** Exercise directions **
Should a line in the entries below contain "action", return that line.

(Collected data entries)
....

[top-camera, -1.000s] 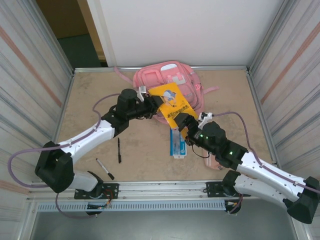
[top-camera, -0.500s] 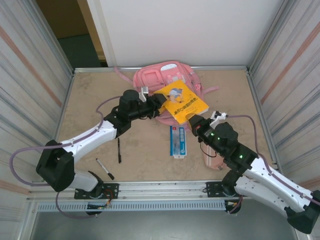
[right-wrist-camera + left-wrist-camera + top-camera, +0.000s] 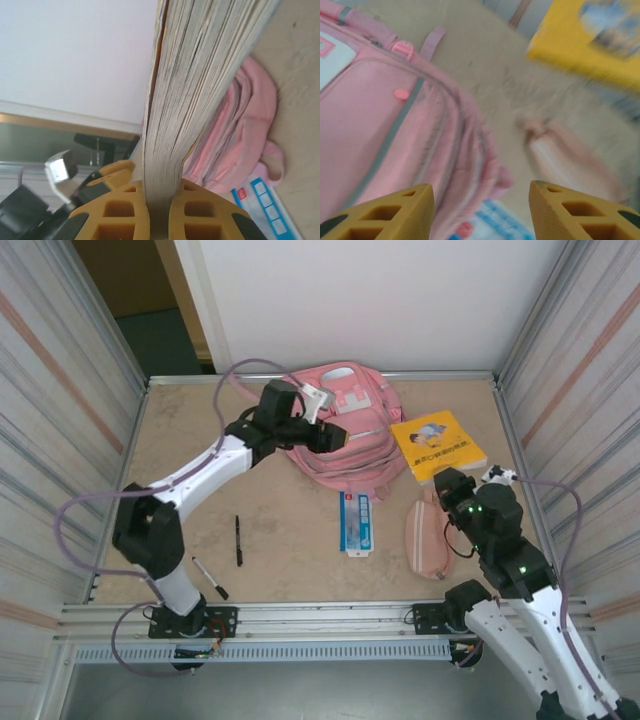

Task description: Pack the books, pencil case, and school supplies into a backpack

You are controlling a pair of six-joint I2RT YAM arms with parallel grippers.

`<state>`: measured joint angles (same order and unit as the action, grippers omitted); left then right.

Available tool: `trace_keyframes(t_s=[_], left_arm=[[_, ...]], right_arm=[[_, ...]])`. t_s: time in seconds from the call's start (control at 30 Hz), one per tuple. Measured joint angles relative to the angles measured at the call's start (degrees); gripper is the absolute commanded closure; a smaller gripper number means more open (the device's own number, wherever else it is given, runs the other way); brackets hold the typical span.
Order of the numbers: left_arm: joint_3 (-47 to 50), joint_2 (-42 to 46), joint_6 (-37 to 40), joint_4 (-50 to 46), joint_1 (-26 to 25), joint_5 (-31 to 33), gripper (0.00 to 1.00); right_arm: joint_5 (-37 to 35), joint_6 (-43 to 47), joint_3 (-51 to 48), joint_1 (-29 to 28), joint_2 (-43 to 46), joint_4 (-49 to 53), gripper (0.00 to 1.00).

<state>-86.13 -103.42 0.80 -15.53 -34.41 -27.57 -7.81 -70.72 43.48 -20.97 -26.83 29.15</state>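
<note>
Top external shows the right end effector (image 3: 447,483) clamped on the near edge of the book (image 3: 437,443), held just right of the backpack (image 3: 350,455) (the right wrist view has the page edges pinched tight). The left end effector (image 3: 335,435) hovers over the backpack, fingers (image 3: 385,210) apart and empty. The step in hand looks like loading the book. Next, I judge, the left must catch the bag's mouth and hold it wide while the right tips the book in. The pencil case (image 3: 428,538), packet (image 3: 357,523) and pens (image 3: 238,540) lie on the desk (image 3: 190,450).
</note>
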Motion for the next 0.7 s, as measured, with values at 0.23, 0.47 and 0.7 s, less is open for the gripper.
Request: trace_keyframes(t_s=[0.23,0.47,0.7], left_arm=[[-9.07,-14.27,21.38,-7.3,-3.67,13.79,0.41],[-12.85,-21.44,30.29,-6.19,-5.2,22.32,0.66],[-15.54,-24.06,30.73,-4.0,-5.4,27.32,1.0]], right_arm=[[3.41,3.85,0.61,3.91,0.07,5.86,1.0],[4.11,5.53,1.22,4.5,1.55,10.12,1.0],[5.46,5.6,1.31,4.5,3.04,11.87,1.0]])
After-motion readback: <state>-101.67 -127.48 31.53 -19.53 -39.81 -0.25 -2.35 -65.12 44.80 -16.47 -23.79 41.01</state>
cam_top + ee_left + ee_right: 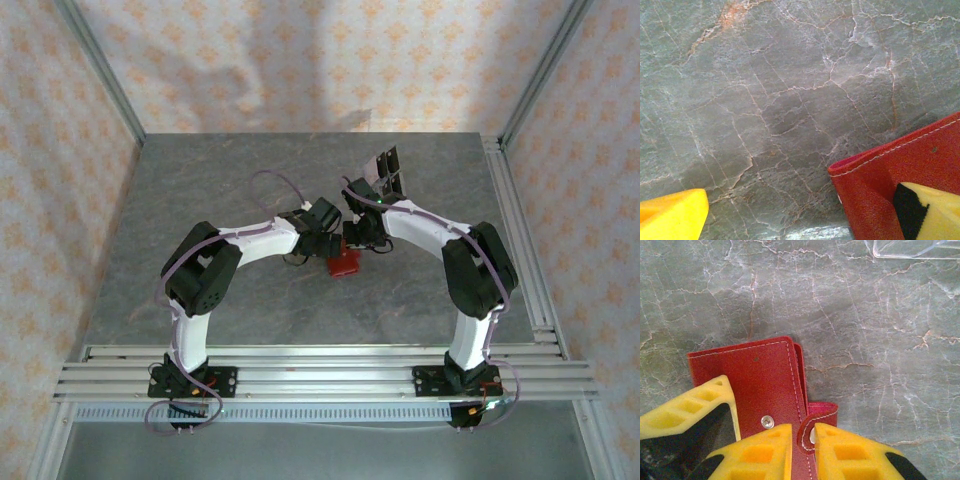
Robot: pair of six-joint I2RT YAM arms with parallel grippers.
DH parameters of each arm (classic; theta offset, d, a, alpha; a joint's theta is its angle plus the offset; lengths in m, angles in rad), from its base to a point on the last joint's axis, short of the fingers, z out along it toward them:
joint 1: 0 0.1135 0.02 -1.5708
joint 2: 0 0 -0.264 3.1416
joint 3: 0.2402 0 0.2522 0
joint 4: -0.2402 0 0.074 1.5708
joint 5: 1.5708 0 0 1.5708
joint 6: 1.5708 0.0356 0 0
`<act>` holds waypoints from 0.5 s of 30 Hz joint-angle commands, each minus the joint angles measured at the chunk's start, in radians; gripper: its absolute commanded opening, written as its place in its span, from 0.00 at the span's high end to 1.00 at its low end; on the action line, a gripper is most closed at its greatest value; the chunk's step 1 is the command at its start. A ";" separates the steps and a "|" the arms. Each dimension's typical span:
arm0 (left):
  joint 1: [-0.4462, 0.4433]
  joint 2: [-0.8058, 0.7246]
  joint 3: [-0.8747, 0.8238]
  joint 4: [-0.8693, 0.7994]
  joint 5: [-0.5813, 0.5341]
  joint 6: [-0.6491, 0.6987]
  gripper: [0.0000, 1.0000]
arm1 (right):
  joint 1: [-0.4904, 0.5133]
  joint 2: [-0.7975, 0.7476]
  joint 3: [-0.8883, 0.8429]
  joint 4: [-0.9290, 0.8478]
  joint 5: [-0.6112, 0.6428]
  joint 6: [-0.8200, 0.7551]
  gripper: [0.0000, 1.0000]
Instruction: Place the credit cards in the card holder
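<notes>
One red card holder (343, 264) lies flat and folded shut on the gray marbled table (200, 180), about mid-table, slightly right of center, between the two grippers. In the right wrist view its stitched cover (755, 375) faces up, with one metal snap (767, 421) near the edge and one small strap (816, 416) curling off that edge.

The right gripper (807, 435) has its two yellow fingers nearly together, pinching that strap between them. A third yellow finger (695, 407) rests on the left part of the cover.

The left gripper (800, 220) is spread wide. One of its fingers (672, 215) hangs over bare table, and the other (932, 210) sits on the red cover, so nothing is clamped between them.

Farther back and to the right, well apart from the card holder, stands one clear stand (910, 249) holding dark cards (392, 165). They are too small to count surely.
</notes>
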 commanded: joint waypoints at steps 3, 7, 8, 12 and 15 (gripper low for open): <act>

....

** Result **
`<state>`: measured joint angles (same order and unit as the action, grippers omitted); left then right.
`<act>` holds waypoints from 0.5 s of 30 Hz joint-angle commands, each minus the joint angles measured at the chunk's start, in radians; gripper: its absolute commanded opening, written as its place in its span, from 0.00 at the span's high end to 1.00 at its low end; on the action line, a gripper is most closed at its greatest value; the chunk's step 1 is the command at its start. A ";" separates the steps and a "|" the arms. Each dimension's typical span:

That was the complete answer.